- Work request -
Look below for the line that contains "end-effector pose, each", and write out exactly that line and all remaining lines of the listing, omitting pictures.

- Data section -
+ + + + +
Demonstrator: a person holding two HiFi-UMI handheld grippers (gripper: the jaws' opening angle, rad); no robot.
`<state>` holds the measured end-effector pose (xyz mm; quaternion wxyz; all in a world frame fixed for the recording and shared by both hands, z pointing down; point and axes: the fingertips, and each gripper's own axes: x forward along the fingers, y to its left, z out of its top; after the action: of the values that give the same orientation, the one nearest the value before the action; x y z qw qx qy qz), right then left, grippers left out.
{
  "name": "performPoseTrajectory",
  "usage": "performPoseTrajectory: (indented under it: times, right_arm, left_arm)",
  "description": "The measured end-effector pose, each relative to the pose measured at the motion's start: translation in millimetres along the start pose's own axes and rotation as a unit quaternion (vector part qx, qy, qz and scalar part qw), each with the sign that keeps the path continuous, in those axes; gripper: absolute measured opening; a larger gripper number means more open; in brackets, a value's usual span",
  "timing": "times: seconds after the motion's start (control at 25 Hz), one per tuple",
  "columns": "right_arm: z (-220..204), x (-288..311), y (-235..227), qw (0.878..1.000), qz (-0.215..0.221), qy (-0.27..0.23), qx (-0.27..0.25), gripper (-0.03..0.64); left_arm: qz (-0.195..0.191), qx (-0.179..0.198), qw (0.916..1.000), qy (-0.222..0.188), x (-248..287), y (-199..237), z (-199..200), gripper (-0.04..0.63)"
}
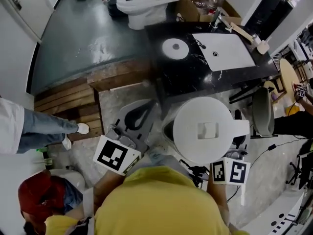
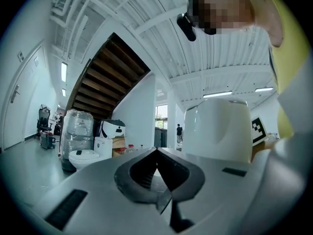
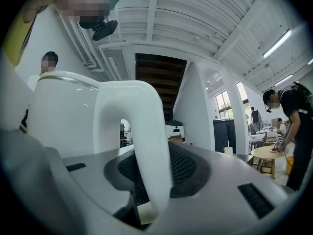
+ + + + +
- Written solution -
  "description": "The measured end-effector pose, each relative to the pose measured at the motion's start: translation in millimetres along the start pose's own axes and rotation as a unit quaternion (vector part qx, qy, qz and scalar part qw), each with the sign that keeps the path continuous, in those axes; gripper: absolute measured opening; a larger gripper number means more open; in brackets, a value's usual span",
  "timing": "times: seconds after the motion's start (control at 25 Hz), one per tuple",
  "columns": "right_arm: z (-220..204), x (-288..311), y (-235..227), qw (0.878..1.000), qz (-0.215..0.221), qy (-0.27..0.23), qx (-0.27..0.25), gripper (-0.03..0.64); left_arm: qz (-0.195..0.191), qx (-0.179..0.198), qw (0.916..1.000), qy (-0.222..0.188), x (-248..287), y (-199..237), z (-199..200), gripper (-0.04..0.63)"
}

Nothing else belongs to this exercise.